Source records:
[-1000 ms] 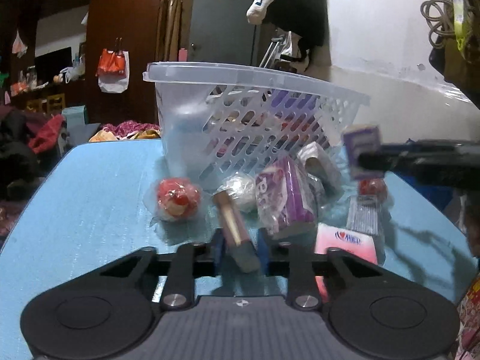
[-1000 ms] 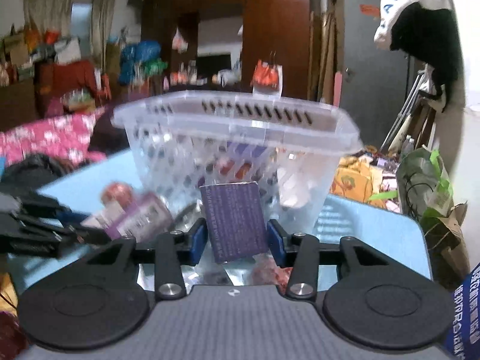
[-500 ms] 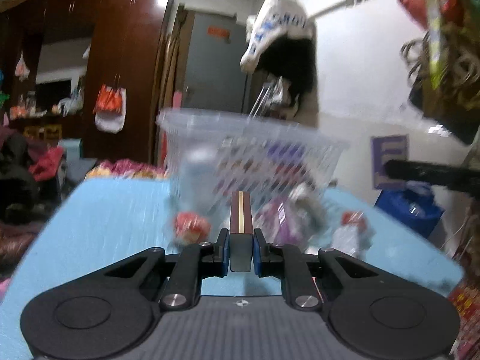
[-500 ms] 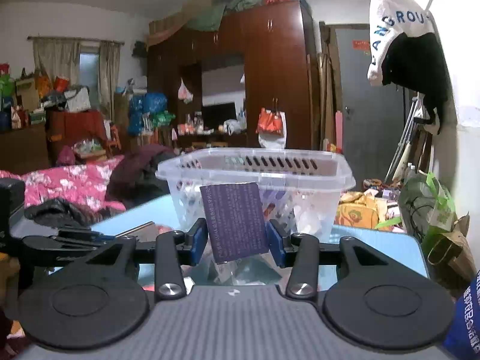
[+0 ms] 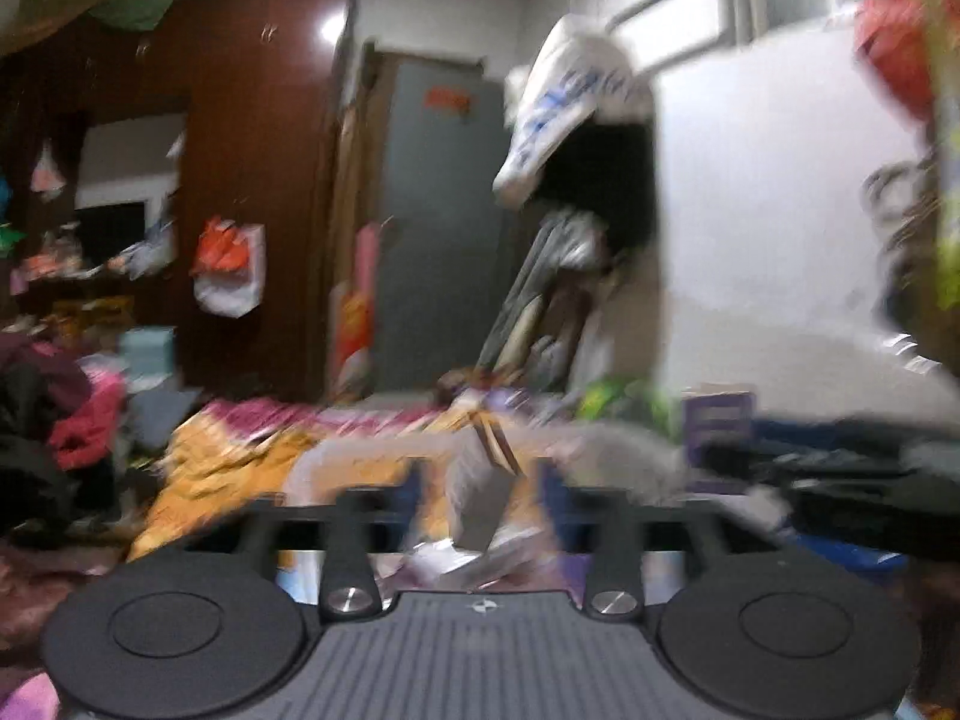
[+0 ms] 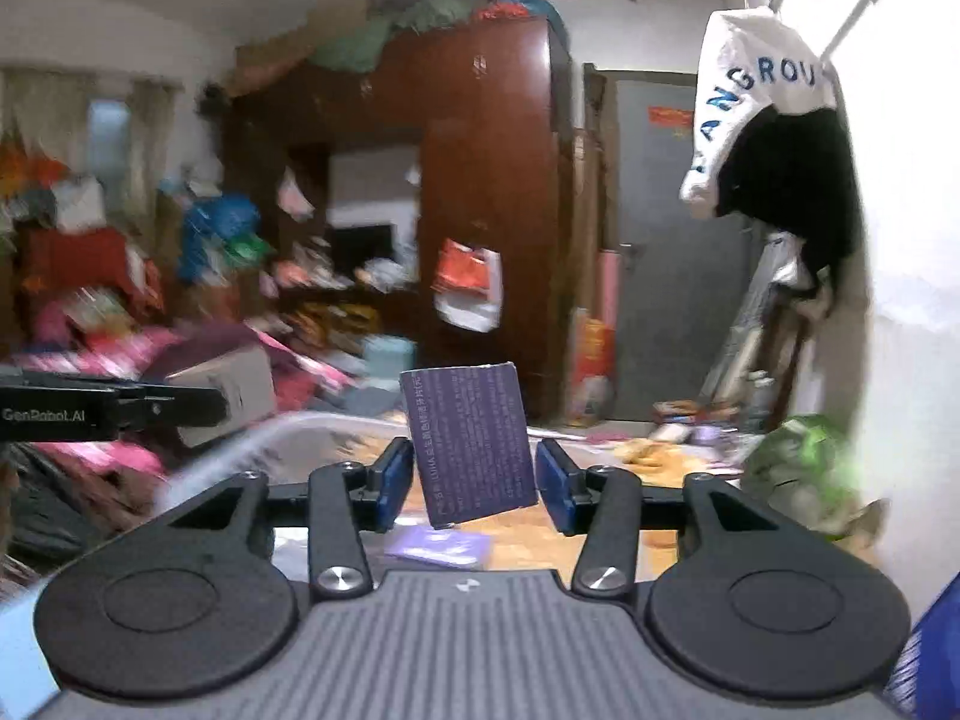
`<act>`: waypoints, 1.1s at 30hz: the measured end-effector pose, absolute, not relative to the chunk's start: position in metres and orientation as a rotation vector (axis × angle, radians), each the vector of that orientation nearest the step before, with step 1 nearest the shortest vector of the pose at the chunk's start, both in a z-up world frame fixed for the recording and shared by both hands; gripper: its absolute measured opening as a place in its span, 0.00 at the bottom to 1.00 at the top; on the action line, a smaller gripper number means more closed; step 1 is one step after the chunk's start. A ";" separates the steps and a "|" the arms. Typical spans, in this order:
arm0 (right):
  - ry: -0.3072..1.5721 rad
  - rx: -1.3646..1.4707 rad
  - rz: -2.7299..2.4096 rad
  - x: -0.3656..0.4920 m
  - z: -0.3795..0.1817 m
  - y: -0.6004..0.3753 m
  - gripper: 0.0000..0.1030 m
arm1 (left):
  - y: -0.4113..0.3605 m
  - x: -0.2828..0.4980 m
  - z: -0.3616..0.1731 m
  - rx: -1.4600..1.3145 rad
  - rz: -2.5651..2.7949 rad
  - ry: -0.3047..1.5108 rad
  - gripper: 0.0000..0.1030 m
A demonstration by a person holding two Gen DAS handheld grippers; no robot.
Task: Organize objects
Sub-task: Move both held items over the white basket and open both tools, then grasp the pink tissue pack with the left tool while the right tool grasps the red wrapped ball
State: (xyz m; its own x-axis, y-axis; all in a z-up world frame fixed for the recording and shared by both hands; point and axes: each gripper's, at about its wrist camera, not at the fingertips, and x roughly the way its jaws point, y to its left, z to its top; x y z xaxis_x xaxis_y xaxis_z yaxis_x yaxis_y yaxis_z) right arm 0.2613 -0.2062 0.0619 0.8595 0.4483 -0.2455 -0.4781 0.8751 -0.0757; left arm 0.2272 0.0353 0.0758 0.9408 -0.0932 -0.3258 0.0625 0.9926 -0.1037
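Cluttered room, basket (image 6: 264, 438) rim below. Both my tongs (image 6: 474, 480) are opening: the purple box (image 6: 471, 444) at twelve o'clock, freed, could tumble outside; left tongs (image 5: 480, 498) drop a blurred stick (image 5: 489, 480).

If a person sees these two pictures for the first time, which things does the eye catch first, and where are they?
In the right wrist view, the purple box stands out at the centre, between the opening blue pads of the right gripper, with gaps at both sides, above the clear basket. At the upper right, a white and black garment hangs on the wall. The left wrist view is blurred: a brown striped box sits tilted between the left gripper, whose jaws are also opening.
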 end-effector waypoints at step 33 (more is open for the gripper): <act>0.569 -0.029 0.560 0.241 -0.061 -0.274 0.51 | -0.046 0.103 -0.071 0.115 -0.226 0.503 0.85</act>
State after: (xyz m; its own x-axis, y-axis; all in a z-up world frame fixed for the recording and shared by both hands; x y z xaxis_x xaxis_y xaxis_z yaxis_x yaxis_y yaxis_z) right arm 0.2406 -0.2738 -0.0610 0.6979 0.4942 -0.5184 -0.5099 0.8511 0.1250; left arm 0.1025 -0.0458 -0.0708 0.8517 -0.1859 -0.4899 0.2425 0.9687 0.0539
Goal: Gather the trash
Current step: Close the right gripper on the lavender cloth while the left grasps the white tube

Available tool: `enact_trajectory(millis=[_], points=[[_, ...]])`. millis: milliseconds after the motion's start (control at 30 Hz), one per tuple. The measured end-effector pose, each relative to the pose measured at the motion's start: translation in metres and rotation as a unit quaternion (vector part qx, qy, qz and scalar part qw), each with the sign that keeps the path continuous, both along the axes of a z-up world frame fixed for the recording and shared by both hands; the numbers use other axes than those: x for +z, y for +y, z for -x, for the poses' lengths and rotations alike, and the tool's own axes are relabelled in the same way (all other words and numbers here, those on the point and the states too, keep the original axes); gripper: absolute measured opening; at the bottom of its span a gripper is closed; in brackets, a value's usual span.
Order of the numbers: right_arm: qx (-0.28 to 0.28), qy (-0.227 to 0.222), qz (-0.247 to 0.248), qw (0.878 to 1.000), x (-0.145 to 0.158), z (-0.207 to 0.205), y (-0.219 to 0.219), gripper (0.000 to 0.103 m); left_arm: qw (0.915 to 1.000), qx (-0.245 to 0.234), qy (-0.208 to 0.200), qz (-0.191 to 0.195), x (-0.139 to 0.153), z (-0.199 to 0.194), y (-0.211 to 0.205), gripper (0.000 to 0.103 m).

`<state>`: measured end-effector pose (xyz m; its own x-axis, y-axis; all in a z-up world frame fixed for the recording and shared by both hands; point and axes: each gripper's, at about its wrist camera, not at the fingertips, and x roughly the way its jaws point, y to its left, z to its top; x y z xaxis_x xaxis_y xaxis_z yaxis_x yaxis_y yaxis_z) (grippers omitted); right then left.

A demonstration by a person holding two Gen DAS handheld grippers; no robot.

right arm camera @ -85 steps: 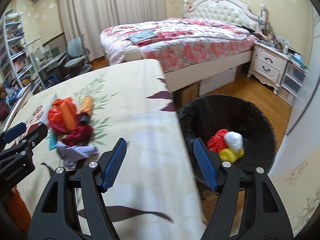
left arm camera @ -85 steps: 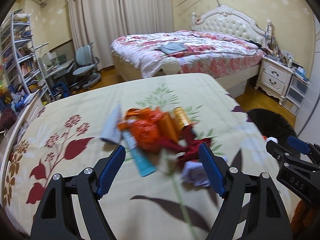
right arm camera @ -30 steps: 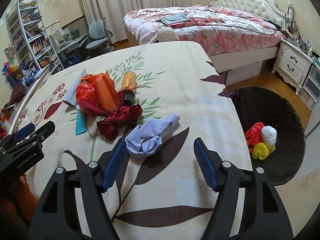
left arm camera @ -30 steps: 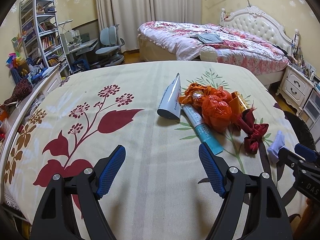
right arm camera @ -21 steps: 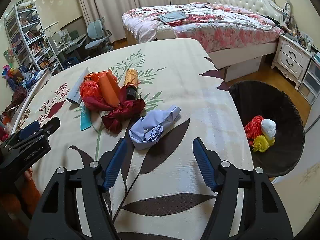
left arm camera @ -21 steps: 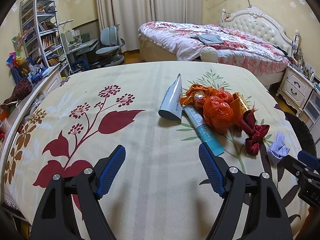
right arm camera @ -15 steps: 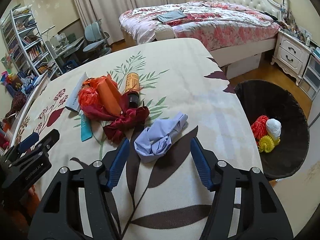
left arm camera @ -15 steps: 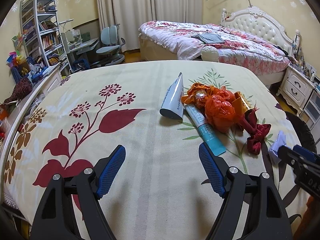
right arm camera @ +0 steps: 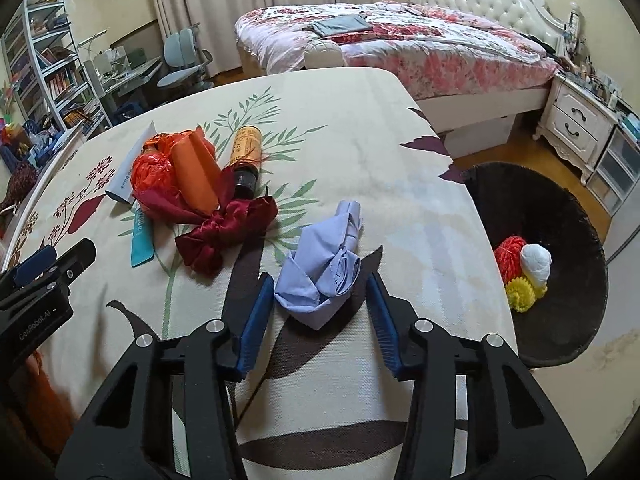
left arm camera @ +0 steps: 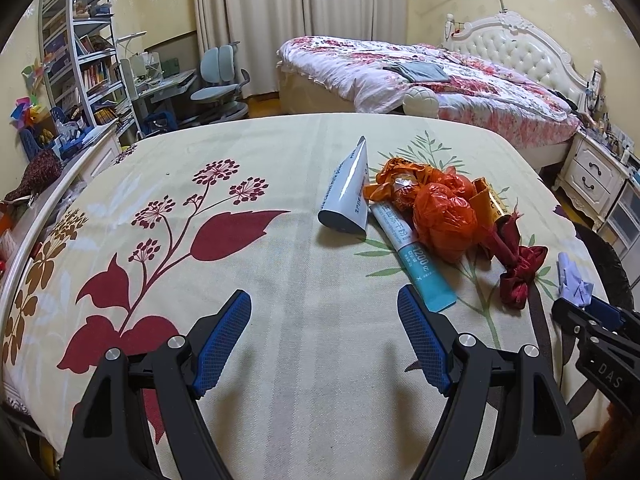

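Bedspread [left arm camera: 304, 264]: two tubes, one blue wad [right arm camera: 324, 272] between right gripper's [right arm camera: 316, 320] wide jaws.

Floral bedspread [right arm camera: 360, 140], blue crumpled cloth [right arm camera: 324, 268], red bow [right arm camera: 224, 236], tubes [left arm camera: 416, 256]

Bedspread [right arm camera: 360, 152]: cream, printed with dark red flowers and green leaf sprigs. Crumpled cloth [right arm camera: 326, 268]: pale lavender-blue. Ribbon bow [right arm camera: 224, 236]: dark red satin. Plastic bag [left arm camera: 444, 218]: orange-red. Tube [left arm camera: 416, 260]: white and teal. Trash bin [right arm camera: 568, 216]: black. Hand-held gripper pads [right arm camera: 254, 320]: blue.
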<state>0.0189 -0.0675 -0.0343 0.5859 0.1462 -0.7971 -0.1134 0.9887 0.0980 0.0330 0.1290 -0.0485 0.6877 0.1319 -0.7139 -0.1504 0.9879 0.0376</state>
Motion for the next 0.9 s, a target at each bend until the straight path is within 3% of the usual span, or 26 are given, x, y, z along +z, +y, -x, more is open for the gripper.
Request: enact_trajectory(millis=[100,167,900], points=[[-0.005,-0.003,-0.002,1.0,0.001,-0.001,-0.003,0.046,1.0,-0.001,0.001,-0.001,-0.001,-0.001,-0.002,0.076],[0.001,-0.003,-0.004,1.0,0.001,-0.003,-0.002,0.038,1.0,0.0,0.001,-0.002,-0.001,-0.001,-0.001,0.076],[0.006,-0.013,0.012,1.0,-0.001,-0.057,-0.008,0.038,0.9999,0.012,0.011,0.002,-0.004,-0.055,0.019,0.076]])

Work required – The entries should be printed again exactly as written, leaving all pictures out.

Solution to the exercise –
[-1000 ms] 
[-1000 ms] 
[-500 ms] 
[-500 ms] 
[+0 ms] 
[+0 ms] 
`<act>`: waypoints, 1.1s at 30hz: the measured end-effector pose, absolute, not relative to the chunk's start: position in metres and orientation as a rotation vector (axis × angle, radians), each the vector of that orientation nearest the step before, with step 1 nearest the shortest vector of the pose at the chunk's start, both in a z-up world frame fixed for the recording and shared by both hands; gripper: its absolute measured opening as a place in its span, 0.00 at the bottom to 1.00 at the top; on the action line, a smaller gripper number means more closed; step 1 is one step after the chunk's start. A ";" separates the steps and a "|" the arms. Typical spans, in this order:
arm0 (right):
  - ry: -0.3072..1.5721 rad
  - rx: -1.3646..1.4707 rad
  - rz: -2.7299..2.4096 rad
  - x: -0.3656..0.4920 m
  - z: -0.3795..0.1817 m
  - y: -0.6004..0.3753 m
  - gripper: 0.0000..0.1030 m
arm1 (left):
  - y: -0.4113..0.3605 m
  - x: -0.2828..0.4980 m
  - z: -0.3616..0.1731 m
  - rx: -1.4600..1.3145 rad
  - rz: -2.5651..2.7949 rad
  - ry: -0.3047..1.5108 rad
  - gripper: 0.0000..0.1030 m
A demonstration by a person holding two Gen DAS handheld grippers; no robot.
Task: Organize objects
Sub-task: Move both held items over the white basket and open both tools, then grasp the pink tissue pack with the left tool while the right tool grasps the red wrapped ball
State: (xyz m; its own x-axis, y-axis; all in a z-up world frame fixed for the recording and shared by both hands; point and axes: each gripper's, at about its wrist camera, not at the fingertips, and x roughly the way its jaws point, y to its left, z to its top; x y z xaxis_x xaxis_y xaxis_z yaxis_x yaxis_y yaxis_z) right arm 0.2613 -0.2062 0.0619 0.8595 0.4483 -0.2455 -0.4781 0.8751 -0.0757; left arm 0.2272 0.0353 0.0758 0.9408 -0.0932 -0.3258 0.0625 0.9926 -0.1037
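Cluttered room, basket (image 6: 264, 438) rim below. Both my tongs (image 6: 474, 480) are opening: the purple box (image 6: 471, 444) at twelve o'clock, freed, could tumble outside; left tongs (image 5: 480, 498) drop a blurred stick (image 5: 489, 480).

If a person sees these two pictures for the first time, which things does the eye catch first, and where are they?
In the right wrist view, the purple box stands out at the centre, between the opening blue pads of the right gripper, with gaps at both sides, above the clear basket. At the upper right, a white and black garment hangs on the wall. The left wrist view is blurred: a brown striped box sits tilted between the left gripper, whose jaws are also opening.
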 end-effector waypoints at step 33 (more is open for the gripper): <act>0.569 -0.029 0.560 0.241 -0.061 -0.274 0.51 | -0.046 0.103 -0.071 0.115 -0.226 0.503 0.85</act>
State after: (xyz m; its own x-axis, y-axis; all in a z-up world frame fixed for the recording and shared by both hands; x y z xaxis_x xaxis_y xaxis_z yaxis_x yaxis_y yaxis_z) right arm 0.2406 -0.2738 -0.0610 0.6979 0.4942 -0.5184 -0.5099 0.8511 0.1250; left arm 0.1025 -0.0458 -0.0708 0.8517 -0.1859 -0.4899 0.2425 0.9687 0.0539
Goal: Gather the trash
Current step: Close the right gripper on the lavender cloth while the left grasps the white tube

Available tool: `enact_trajectory(millis=[_], points=[[_, ...]])`. millis: milliseconds after the motion's start (control at 30 Hz), one per tuple. The measured end-effector pose, each relative to the pose measured at the motion's start: translation in metres and rotation as a unit quaternion (vector part qx, qy, qz and scalar part qw), each with the sign that keeps the path continuous, both along the axes of a z-up world frame fixed for the recording and shared by both hands; the numbers use other axes than those: x for +z, y for +y, z for -x, for the poses' lengths and rotations alike, and the tool's own axes are relabelled in the same way (all other words and numbers here, those on the point and the states too, keep the original axes); gripper: absolute measured opening; at the bottom of its span a gripper is closed; in brackets, a value's usual span.
Order of the numbers: right_arm: qx (-0.28 to 0.28), qy (-0.227 to 0.222), qz (-0.247 to 0.248), qw (0.878 to 1.000), x (-0.145 to 0.158), z (-0.207 to 0.205), y (-0.219 to 0.219), gripper (0.000 to 0.103 m); left_arm: qw (0.915 to 1.000), qx (-0.245 to 0.234), qy (-0.208 to 0.200), qz (-0.191 to 0.195), x (-0.139 to 0.153), z (-0.199 to 0.194), y (-0.211 to 0.205), gripper (0.000 to 0.103 m).

`<state>`: measured end-effector pose (xyz m; its own x-axis, y-axis; all in a z-up world frame fixed for the recording and shared by both hands; point and axes: each gripper's, at about its wrist camera, not at the fingertips, and x roughly the way its jaws point, y to its left, z to its top; x y z xaxis_x xaxis_y xaxis_z yaxis_x yaxis_y yaxis_z) (grippers omitted); right then left.

A demonstration by a person holding two Gen DAS handheld grippers; no robot.

right arm camera @ -85 steps: 
left arm camera @ -85 steps: 
right arm camera @ -30 steps: 
left arm camera @ -30 steps: 
right arm camera @ -21 steps: 
left arm camera @ -21 steps: 
right arm camera @ -15 steps: 
left arm camera @ -15 steps: 
right arm camera @ +0 steps: 
left arm camera @ +0 steps: 

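Bedspread [left arm camera: 304, 264]: two tubes, one blue wad [right arm camera: 324, 272] between right gripper's [right arm camera: 316, 320] wide jaws.

Floral bedspread [right arm camera: 360, 140], blue crumpled cloth [right arm camera: 324, 268], red bow [right arm camera: 224, 236], tubes [left arm camera: 416, 256]

Bedspread [right arm camera: 360, 152]: cream, printed with dark red flowers and green leaf sprigs. Crumpled cloth [right arm camera: 326, 268]: pale lavender-blue. Ribbon bow [right arm camera: 224, 236]: dark red satin. Plastic bag [left arm camera: 444, 218]: orange-red. Tube [left arm camera: 416, 260]: white and teal. Trash bin [right arm camera: 568, 216]: black. Hand-held gripper pads [right arm camera: 254, 320]: blue.
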<state>0.0189 -0.0675 -0.0343 0.5859 0.1462 -0.7971 -0.1134 0.9887 0.0980 0.0330 0.1290 -0.0485 0.6877 0.1319 -0.7139 -0.1504 0.9879 0.0376</state>
Motion for the next 0.9 s, a target at each bend until the straight path is within 3% of the usual span, or 26 are given, x, y, z along +z, +y, -x, more is open for the gripper.
Request: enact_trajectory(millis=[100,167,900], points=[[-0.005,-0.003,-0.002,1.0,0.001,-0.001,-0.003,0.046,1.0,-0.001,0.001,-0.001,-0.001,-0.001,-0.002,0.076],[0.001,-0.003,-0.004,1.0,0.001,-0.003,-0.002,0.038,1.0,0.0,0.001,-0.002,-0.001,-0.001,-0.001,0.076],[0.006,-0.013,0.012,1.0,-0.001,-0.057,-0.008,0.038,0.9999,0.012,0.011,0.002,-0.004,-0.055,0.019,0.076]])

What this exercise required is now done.